As his career developed, Saldaña said he felt pressure to pursue traditional paths to the top of his profession, but with encouragement from mentors at HMS he learned to listen to his inner voice, finding and following his own definition of success, which includes teaching and mentoring students.
“Within this community that you are joining, there is an unmatched depth and breadth of work being done to meet the challenge of improving human health,” said Acting Dean Barbara J. McNeil, who is also the HMS Ridley Watts Professor of Health Care Policy. “No matter what aspects of this mission call to you most deeply, you will find partners and a home here.”
Celebrating Tradition
McNeil and HSDM Dean Bruce Donoff and other academic leaders celebrated both the traditions and history of the schools and the promise of the incoming students.

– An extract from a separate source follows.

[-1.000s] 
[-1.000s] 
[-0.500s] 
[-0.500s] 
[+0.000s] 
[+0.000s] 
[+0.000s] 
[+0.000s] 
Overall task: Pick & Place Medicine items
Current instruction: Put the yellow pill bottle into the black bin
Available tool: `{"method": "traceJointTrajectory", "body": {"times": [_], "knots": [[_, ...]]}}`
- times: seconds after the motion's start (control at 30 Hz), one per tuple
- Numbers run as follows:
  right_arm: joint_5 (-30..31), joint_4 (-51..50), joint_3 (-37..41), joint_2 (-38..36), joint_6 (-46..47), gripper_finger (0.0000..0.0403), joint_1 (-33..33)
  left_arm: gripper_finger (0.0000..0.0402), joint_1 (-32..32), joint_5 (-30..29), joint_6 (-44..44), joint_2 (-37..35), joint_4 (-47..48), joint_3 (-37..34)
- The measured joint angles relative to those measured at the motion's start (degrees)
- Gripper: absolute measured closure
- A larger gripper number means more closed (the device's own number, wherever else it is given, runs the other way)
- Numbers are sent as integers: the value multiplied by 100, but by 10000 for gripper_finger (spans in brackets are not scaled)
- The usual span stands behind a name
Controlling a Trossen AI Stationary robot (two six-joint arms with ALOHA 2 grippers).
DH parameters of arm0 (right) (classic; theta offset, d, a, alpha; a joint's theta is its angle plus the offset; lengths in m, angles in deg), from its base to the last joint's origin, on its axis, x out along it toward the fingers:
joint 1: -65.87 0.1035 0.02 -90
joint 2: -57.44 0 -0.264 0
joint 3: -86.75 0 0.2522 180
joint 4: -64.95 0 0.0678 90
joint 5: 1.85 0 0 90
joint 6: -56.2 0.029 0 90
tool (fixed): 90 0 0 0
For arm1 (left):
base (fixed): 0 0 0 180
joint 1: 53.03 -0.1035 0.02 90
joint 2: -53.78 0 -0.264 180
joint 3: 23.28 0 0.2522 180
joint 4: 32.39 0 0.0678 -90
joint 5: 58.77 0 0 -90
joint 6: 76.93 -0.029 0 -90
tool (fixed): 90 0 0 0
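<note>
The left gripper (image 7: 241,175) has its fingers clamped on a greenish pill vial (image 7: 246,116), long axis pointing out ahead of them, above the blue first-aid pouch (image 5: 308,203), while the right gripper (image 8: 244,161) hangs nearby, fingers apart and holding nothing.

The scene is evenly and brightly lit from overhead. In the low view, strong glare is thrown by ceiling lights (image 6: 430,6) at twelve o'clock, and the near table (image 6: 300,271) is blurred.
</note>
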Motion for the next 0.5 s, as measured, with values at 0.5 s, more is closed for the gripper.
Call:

Just as students and faculty across HMS, HSDM and the affiliated hospitals work to integrate research, care delivery and education, Donoff noted the importance of integrating dentistry and oral health into overall health care. This, he said, enables physicians to help diagnose oral cancers and allows dentists to play a role addressing the shortage of primary care doctors. In the end, he added, patients benefit from more holistic care.

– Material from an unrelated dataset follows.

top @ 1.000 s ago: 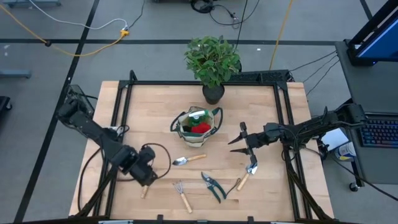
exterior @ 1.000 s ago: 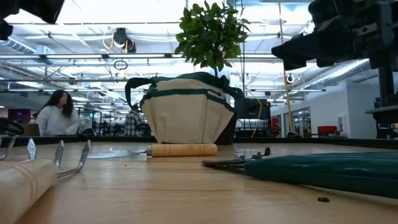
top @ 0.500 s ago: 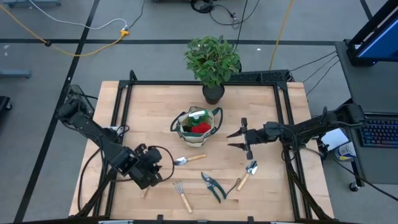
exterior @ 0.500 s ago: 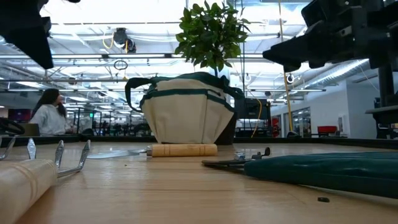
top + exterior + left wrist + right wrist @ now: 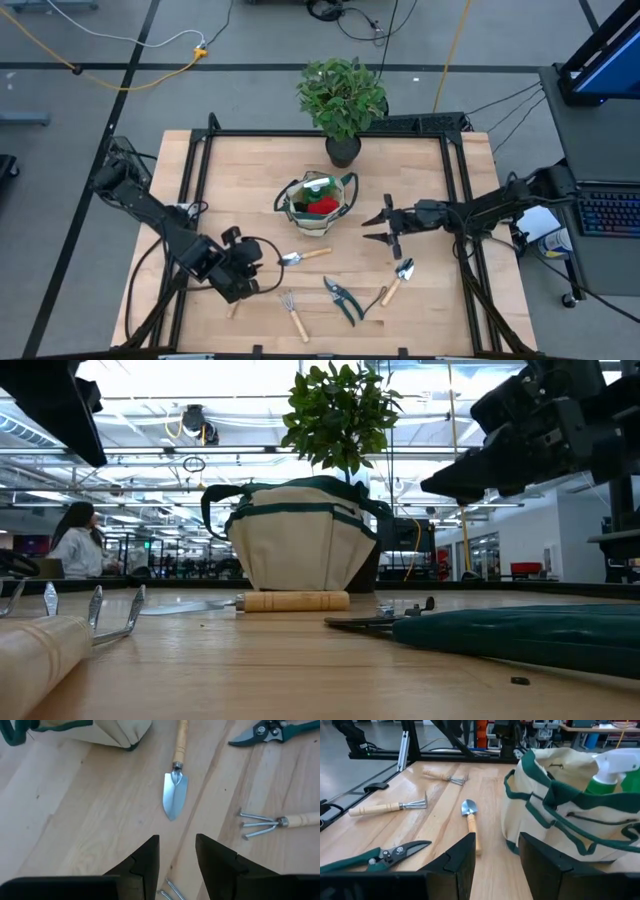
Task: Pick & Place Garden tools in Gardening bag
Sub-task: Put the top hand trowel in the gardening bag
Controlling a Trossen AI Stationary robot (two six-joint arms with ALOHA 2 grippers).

Other speakers assured the students that they were well prepared to take on leadership in health care delivery and biomedical research in the future. The incoming class of HMS students includes 84 women and 81 men selected from a pool of more than 7,000 applicants. They represent 35 U.S. states and eight foreign countries and come from 65 different undergraduate institutions.
This year’s HSDM class includes 21 women and 14 men from a pool of more than 1,000 applicants. They represent 19 states and 27 different undergraduate institutions.

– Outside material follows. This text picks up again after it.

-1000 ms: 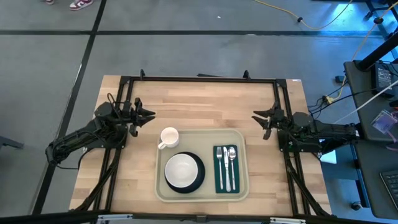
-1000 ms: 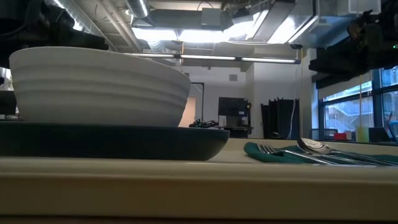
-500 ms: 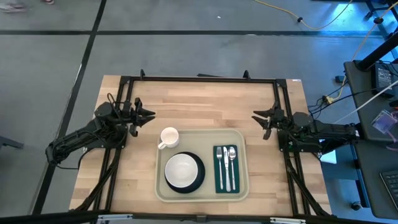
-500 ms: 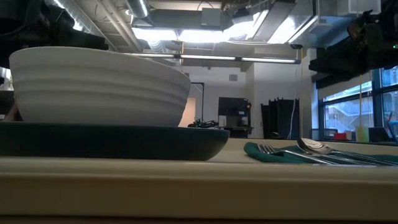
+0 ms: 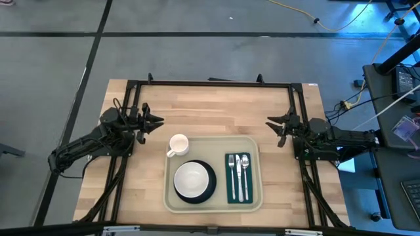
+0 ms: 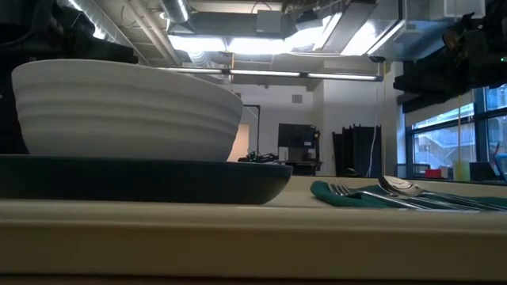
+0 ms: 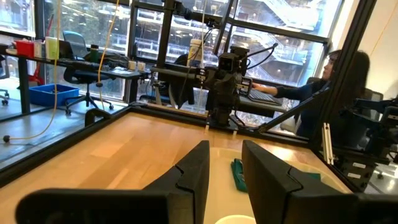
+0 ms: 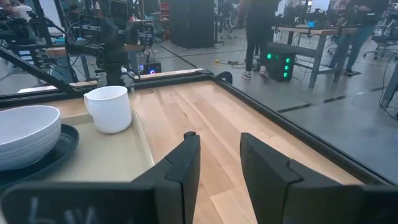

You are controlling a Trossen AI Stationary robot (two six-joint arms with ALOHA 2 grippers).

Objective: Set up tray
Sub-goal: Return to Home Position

“If you listen carefully to patients, they can begin to make you see things from a different perspective,” — Alvin Poussaint, HMS faculty associate dean for student affairs.
Sang Park, HSDM associate dean for dental education and associate professor of restorative dentistry and biomaterials sciences joked that it is especially important for students to form trusting friendships with one another as, in many cases, students will be one another’s first patients when they practice basic skills such as oral injections.
Edward Hundert, HMS dean for medical education and the Daniel D. Federman, M.D. Professor in Residence of Global Health and Social Medicine and Medical Education, told the students that given the rapid pace of change in biomedical science and clinical treatments today, their real goal in medical school should be “to learn how to learn medicine” so that they can continue to assimilate new knowledge and keep abreast of current medical advances for the rest of their careers.
The key to staying on course as the world changes, many speakers said, was to keep the needs of patients in mind.
Alvin Poussaint, HMS faculty associate dean for student affairs and professor of psychiatry, reflected on his own training and on the challenge of adapting to changing world views both within the profession of psychiatry and in the wider world.
“If you listen carefully to patients, they can begin to make you see things from a different perspective,” Poussaint said.
Following the speeches, the students adjourned to their academic societies where they donned their new white coats, a symbol of their entrance into the medical profession, and then attended their first patient clinic at Brigham and Women’s Hospital.
A formal White Coat ceremony with the students and their families will be held on Aug. 5.